The end result would be functionally equivalent; with the DOS games, GoG doesn’t have any special code magic or custom patching that they’ve added themselves (as far as I know, anyway), they just provide a pre-configured DOSBox environment. You’d essentially be paying GoG for taking care of the hassle of installation and configuration, but you could spend the time to do it yourself, too.

What Fugitive says, and of course, if you like that kind of stuff, a digital version of your game that…ahem, never goes away

And you help support and keep GOG alive.

And you’d be in compliance with U.S. and international copyright law, if you’re into that sort of thing.

I just bought the Ultima Underworld package. I never played much UU, but it’s pretty clear I was missing out. Even with the archaic controls and interface, these games are a blast.

Also, GoG tends to bundle a whole lot of neat stuff in that abandonware sites may not.

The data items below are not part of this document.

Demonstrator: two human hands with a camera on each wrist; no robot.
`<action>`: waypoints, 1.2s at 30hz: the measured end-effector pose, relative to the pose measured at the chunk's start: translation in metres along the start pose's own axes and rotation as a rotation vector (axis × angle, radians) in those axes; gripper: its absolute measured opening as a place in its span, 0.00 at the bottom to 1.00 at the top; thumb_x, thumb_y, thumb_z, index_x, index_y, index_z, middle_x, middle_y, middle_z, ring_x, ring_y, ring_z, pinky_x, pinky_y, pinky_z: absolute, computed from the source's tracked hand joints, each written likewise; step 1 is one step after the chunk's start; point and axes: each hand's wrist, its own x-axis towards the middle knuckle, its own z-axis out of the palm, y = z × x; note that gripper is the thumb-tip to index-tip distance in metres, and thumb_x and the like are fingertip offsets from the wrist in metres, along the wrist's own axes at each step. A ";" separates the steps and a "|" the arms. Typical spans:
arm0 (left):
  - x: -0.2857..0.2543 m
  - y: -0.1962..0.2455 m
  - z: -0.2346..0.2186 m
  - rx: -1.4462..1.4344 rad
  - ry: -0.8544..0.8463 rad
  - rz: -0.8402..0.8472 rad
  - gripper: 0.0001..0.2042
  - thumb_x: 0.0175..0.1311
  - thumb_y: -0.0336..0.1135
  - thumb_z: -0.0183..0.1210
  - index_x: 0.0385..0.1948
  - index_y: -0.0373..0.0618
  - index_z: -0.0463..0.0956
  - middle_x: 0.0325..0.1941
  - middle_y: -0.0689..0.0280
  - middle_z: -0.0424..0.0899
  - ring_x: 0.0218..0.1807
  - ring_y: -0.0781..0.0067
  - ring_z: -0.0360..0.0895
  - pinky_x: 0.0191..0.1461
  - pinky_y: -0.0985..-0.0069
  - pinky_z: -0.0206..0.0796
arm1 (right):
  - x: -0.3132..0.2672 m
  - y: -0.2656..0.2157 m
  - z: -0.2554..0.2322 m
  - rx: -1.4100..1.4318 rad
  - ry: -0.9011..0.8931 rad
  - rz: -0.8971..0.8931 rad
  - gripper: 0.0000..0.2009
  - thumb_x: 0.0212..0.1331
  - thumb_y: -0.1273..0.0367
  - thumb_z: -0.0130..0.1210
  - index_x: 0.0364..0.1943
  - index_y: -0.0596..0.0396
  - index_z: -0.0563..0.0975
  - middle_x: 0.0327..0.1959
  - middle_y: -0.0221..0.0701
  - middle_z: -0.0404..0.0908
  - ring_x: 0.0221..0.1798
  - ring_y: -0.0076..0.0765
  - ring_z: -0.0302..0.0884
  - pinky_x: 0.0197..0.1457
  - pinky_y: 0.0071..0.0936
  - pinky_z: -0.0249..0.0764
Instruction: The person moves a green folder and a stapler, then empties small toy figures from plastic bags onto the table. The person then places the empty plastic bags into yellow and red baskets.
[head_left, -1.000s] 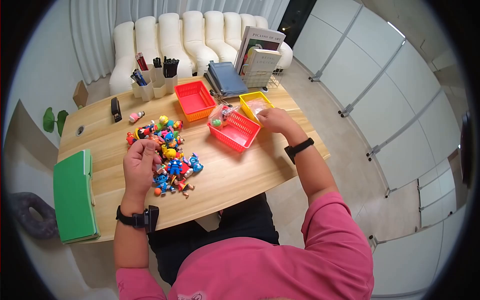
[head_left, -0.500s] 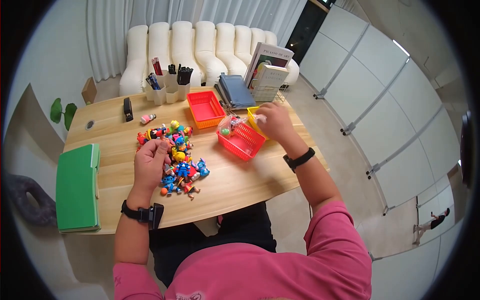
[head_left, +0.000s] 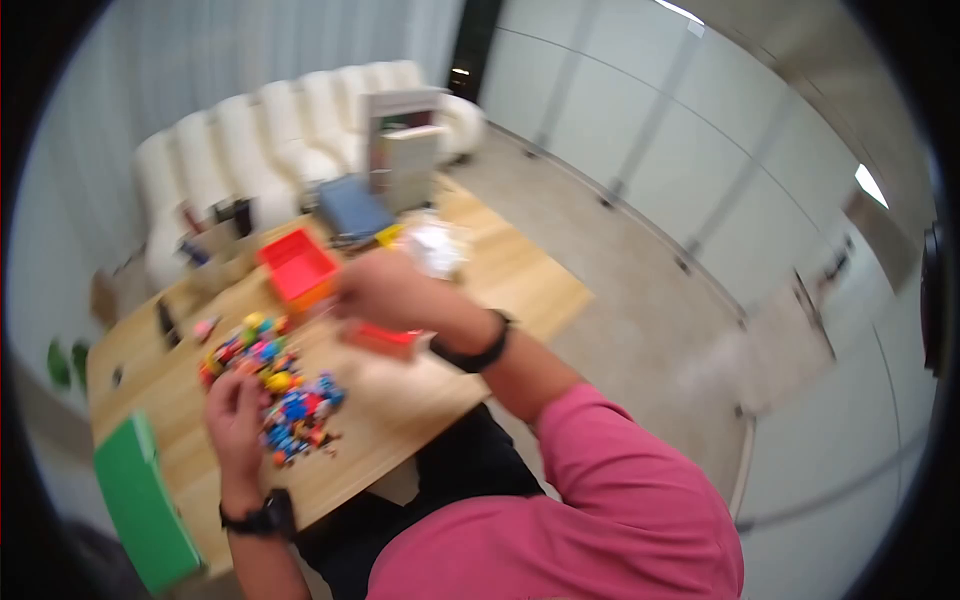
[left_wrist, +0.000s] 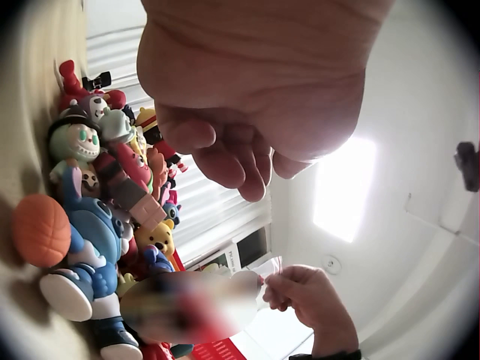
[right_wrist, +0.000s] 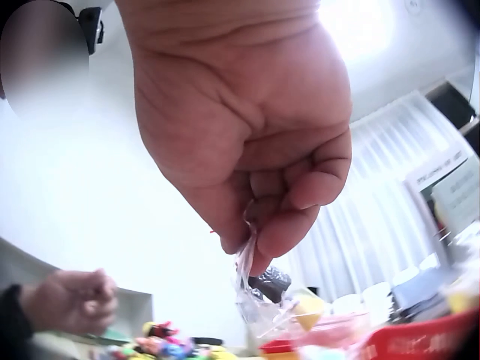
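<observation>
My right hand (head_left: 395, 290) is over the front red basket (head_left: 385, 342), partly covering it. In the right wrist view its thumb and fingertips pinch the top of a clear plastic bag (right_wrist: 259, 311), which hangs below them. Beside the pile of small toy figures (head_left: 290, 405) my left hand (head_left: 235, 412) hovers, fingers loosely curled. Nothing shows in its grasp in the left wrist view, where a blue figure (left_wrist: 97, 236) and a small orange basketball (left_wrist: 41, 230) lie close by. A crumpled heap of clear bags (head_left: 435, 245) covers most of the yellow basket (head_left: 388, 236).
Another red basket (head_left: 298, 258) stands behind the figures. Farther back are pen holders (head_left: 222, 245), a blue folder stack (head_left: 354, 208) and upright books (head_left: 408, 165). A green folder (head_left: 148, 505) lies at the table's left edge, and a lone figure (head_left: 204, 328) behind the pile.
My right hand has moved left from the yellow basket to the front red basket with clear plastic in its fingers. The head view has swung right and blurred. My left hand stays by the figures.
</observation>
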 end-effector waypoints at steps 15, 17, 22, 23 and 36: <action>-0.012 0.025 0.011 0.320 -0.145 0.327 0.11 0.69 0.29 0.67 0.49 0.45 0.78 0.64 0.62 0.78 0.52 0.78 0.76 0.45 0.84 0.65 | 0.018 -0.055 0.062 1.015 -0.444 0.271 0.14 0.45 0.62 0.79 0.25 0.55 0.85 0.25 0.30 0.85 0.27 0.29 0.82 0.29 0.27 0.75; -0.006 0.016 0.005 0.355 -0.173 0.339 0.13 0.67 0.24 0.65 0.51 0.45 0.79 0.63 0.64 0.78 0.47 0.81 0.77 0.42 0.85 0.65 | 0.019 -0.047 0.075 1.139 -0.463 0.319 0.13 0.46 0.63 0.78 0.26 0.56 0.85 0.25 0.31 0.84 0.26 0.28 0.81 0.28 0.27 0.74; -0.016 0.039 0.021 0.352 -0.176 0.269 0.11 0.66 0.22 0.64 0.49 0.43 0.78 0.60 0.65 0.79 0.45 0.79 0.78 0.41 0.84 0.66 | 0.018 -0.050 0.084 1.268 -0.438 0.426 0.10 0.48 0.66 0.75 0.26 0.56 0.86 0.24 0.31 0.84 0.25 0.28 0.81 0.27 0.28 0.73; -0.016 0.040 0.022 0.344 -0.175 0.261 0.11 0.66 0.21 0.63 0.47 0.43 0.78 0.59 0.65 0.79 0.45 0.79 0.78 0.41 0.84 0.65 | 0.017 -0.054 0.080 1.199 -0.375 0.413 0.09 0.49 0.66 0.73 0.26 0.57 0.86 0.24 0.32 0.84 0.25 0.28 0.81 0.27 0.28 0.73; -0.005 0.007 0.004 0.041 -0.054 0.139 0.05 0.81 0.32 0.56 0.42 0.45 0.71 0.40 0.73 0.73 0.39 0.86 0.72 0.36 0.87 0.64 | -0.015 -0.062 0.090 1.082 -0.113 -0.058 0.18 0.57 0.63 0.73 0.46 0.61 0.84 0.29 0.37 0.87 0.30 0.33 0.85 0.37 0.31 0.82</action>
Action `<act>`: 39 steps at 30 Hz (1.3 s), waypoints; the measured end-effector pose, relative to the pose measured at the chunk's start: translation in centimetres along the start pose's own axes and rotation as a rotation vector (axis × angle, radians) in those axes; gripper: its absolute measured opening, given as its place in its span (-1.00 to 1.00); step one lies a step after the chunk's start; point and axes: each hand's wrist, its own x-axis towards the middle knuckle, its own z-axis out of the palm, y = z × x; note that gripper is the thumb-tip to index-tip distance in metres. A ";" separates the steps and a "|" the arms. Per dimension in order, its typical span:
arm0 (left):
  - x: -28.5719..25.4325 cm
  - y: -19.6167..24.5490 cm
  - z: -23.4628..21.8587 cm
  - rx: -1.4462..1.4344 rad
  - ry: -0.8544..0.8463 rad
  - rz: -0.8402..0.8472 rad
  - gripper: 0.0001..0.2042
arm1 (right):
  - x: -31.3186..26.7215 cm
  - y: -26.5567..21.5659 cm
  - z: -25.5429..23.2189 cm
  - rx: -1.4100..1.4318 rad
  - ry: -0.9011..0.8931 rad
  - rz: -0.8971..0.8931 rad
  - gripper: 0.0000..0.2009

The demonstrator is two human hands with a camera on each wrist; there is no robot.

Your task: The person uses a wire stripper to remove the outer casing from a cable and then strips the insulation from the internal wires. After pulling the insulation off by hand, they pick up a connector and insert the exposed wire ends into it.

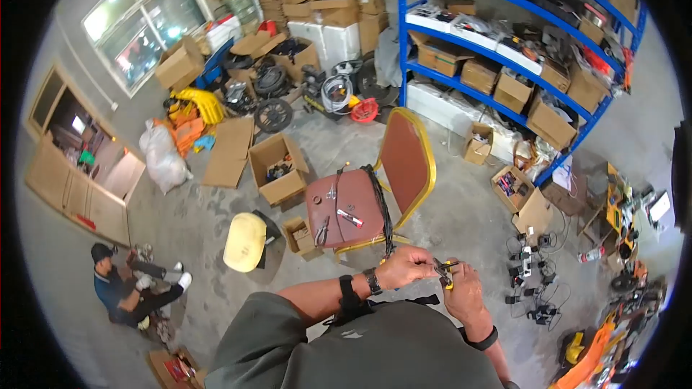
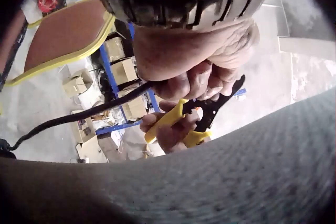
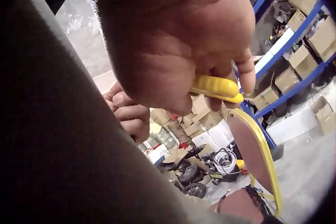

Like cluebooks and things.

As the others said, it’s the ease of use you pay for. But you get more of that than you appear to believe. GOG games are obviously not abandonware, and no self respecting abandonware site makes them available. So best case, you’ll have to waste a ton of time backing up old diskettes & CDs. Trust me, it’s enough of a pain in the ass that we’ve basically tossed everything and re-bought/-buy from GOG.

Plus, and its certainly a pipe-dream, but it would be nice to think someone is seeing how many thousands of folks are downloading paid for copies of an old game and thinking “hmm … maybe we should remake this classic…*”

*and remaking it RIGHT, goddammit.

I loved Lands of Lore at the time, but I think its best left in the memory. Not sure the gameplay would hold up these days. Maybe I’m wrong, given GOGs bargain prices it will be cheap and easy to find out.

Also: I think GOG has invalidated the whole idea of “abandonware”.

Man, Sacrifice really needs a good sequel.

Please, please, please all things Ultima 7. RPS got me all excited by using an image of The Guardian from U7 and I was a little let down to find it was only Ultima Underworld being released (for now). Nothing against UU - I never played it back in the day so I don’t have that warm nostalgia for it.